Modern examples of Sinicization

Xinjiang

  • The Hui Muslim 36th Division (National Revolutionary Army) governed the southern region of East Turkestan (named Xinjiang by the Chinese government) in 1934–1937. The administration that was set up was colonial in nature, importing Han cooks and baths, changing the Uyghur language-only street names and signs to Chinese, as well as switching carpet patterns in state-owned carpet factories from Uyghur to Han.
  • Strict surveillance and mass detentions of Uyghurs in the Xinjiang re-education camps is a part of the ongoing sinicization policy by the Chinese Communist Party (CCP). Since 2015, it has been estimated that over a million Uyghurs have been detained in these camps. The camps were established under CCP General Secretary Xi Jinping’s administration with the main goal of ensuring adherence to national ideology.
  • Critics of China’s treatment of Uyghurs have accused the Chinese government of propagating a policy of sinicization in Xinjiang in the 21st century, calling this policy a cultural genocide, or ethnocide, of Uyghurs.

Taiwan

  • After the Republic of China took control of Taiwan in 1945 and relocated its capital to Taipei in 1949, the intention of Chiang Kai-shek was to eventually go back to mainland China and retake control of it. Chiang believed that to retake mainland China, it would be necessary to re-Sinicize Taiwan’s inhabitants who had undergone assimilation under Japanese rule.
  • Examples of this policy included the renaming of streets with mainland geographical names, use of Mandarin Chinese in schools and punishments for using other regional languages (such as the fāngyán of Hakka and Hokkien), and teaching students to revere traditional ethics, develop pan-Chinese nationalism, and view Taiwan from the perspective of China.

Tibet

  • The sinicization of Tibet is the change of Tibetan society to Han Chinese standards, which has been underway since the Chinese regained control of Tibet in 1951.
  • In present-day Tibet, traditional Tibetan festivals have “been turned into a platform for propaganda and political theater” where “government workers and retirees are barred from engaging in religious activities, and government workers and students in Tibetan schools are forbidden from visiting local monasteries.”
  • According to president of the Central Tibetan Administration, Lobsang Sangay, with the ongoing expulsion of monks and nuns from monasteries and nunneries, and destruction of the Larung Gar monastery, Tibet’s largest Buddhist institution, “unfortunately what is happening is that the Chinese government is reviving something akin to cultural revolution in Tibet.”

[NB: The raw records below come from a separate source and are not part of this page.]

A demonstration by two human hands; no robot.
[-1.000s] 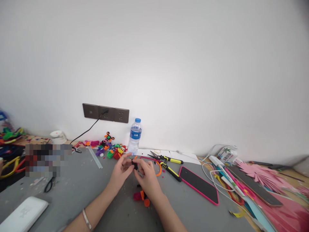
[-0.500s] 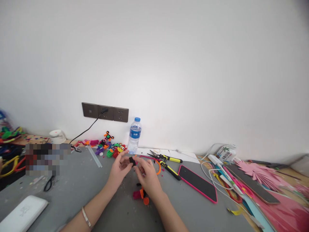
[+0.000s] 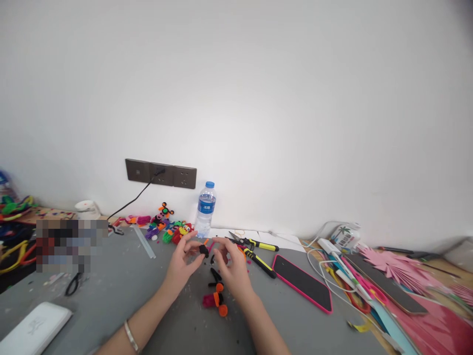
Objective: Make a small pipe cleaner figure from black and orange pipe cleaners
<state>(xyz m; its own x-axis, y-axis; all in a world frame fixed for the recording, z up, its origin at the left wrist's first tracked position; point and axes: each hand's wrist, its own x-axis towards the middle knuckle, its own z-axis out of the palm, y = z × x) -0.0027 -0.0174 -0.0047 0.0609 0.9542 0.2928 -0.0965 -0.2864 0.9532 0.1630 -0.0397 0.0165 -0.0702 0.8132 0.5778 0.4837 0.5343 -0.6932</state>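
Note:
Between thumb and fingers, my left hand (image 3: 184, 260) pinches a small black fuzzy piece (image 3: 204, 250), which looks like coiled pipe cleaner. Just to its right, my right hand (image 3: 232, 264) has its thumb and fingers apart, and I see nothing held in it. Below the hands lies a small pipe-cleaner figure (image 3: 212, 300) in magenta, orange and black. Short black pieces (image 3: 215, 276) rest just above it. Past the right fingers, an orange pipe cleaner (image 3: 242, 252) is partly hidden.
Yellow-and-black pliers (image 3: 260, 261) and a pink-edged phone (image 3: 303, 283) lie to the right. A water bottle (image 3: 206, 209) stands by the wall, beside several colourful pipe-cleaner figures (image 3: 182, 231). White cables (image 3: 321, 266) and craft paper (image 3: 432, 320) cover the right side. A white power bank (image 3: 35, 328) lies front left.
My right hand has come off the black piece and moved slightly right, its fingers opening. The left hand keeps the piece. More of the figure and the black pieces below now shows.

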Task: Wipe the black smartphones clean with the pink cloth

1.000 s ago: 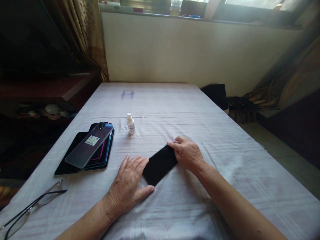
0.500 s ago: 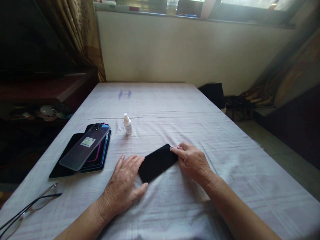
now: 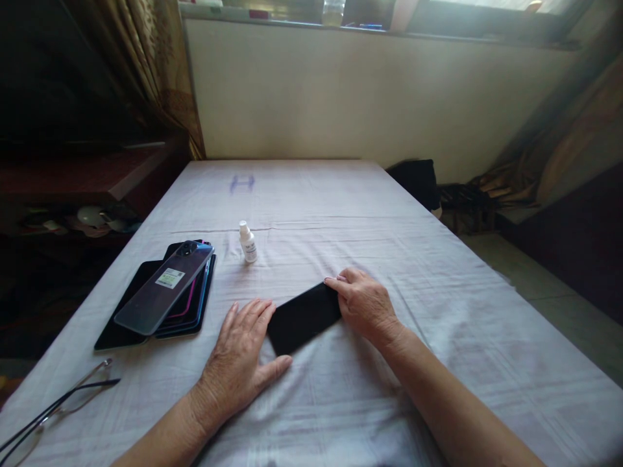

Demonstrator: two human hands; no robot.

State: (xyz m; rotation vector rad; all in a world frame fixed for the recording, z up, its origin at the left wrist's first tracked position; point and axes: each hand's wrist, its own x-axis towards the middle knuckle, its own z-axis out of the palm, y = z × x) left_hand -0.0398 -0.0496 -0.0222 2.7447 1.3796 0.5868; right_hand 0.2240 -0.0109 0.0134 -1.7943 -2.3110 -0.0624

Concerns of Tibetan population

  • China is investing huge sums of money for infrastructure investments in Tibet Autonomous Region (TAR) albeit at the cost of its environment.
  • Tibet’s downtown Lhasa has all the trappings of a modern city. But this is by destroying the unique Tibetan culture and mainstreaming Chinese culture into the region and also notably leading to significant demographic shift.
  • The outflow of refugees from Tibet has been curtailed by the Chinese authorities by convincing Nepal to close a popular route.
  • Many third generation Tibetans settled in India have no idea about their motherland and India’s attitude towards giving them citizenship has been stern.
  • In recent times there is also a rise in the younger and more radical “Rangtsen” (freedom) groups demanding an independent Tibet.
  • The primary concern that looms over the community is that of its future leadership.
  • This is because the present Dalai Lama is getting older and there is no firm announcement about their next leader.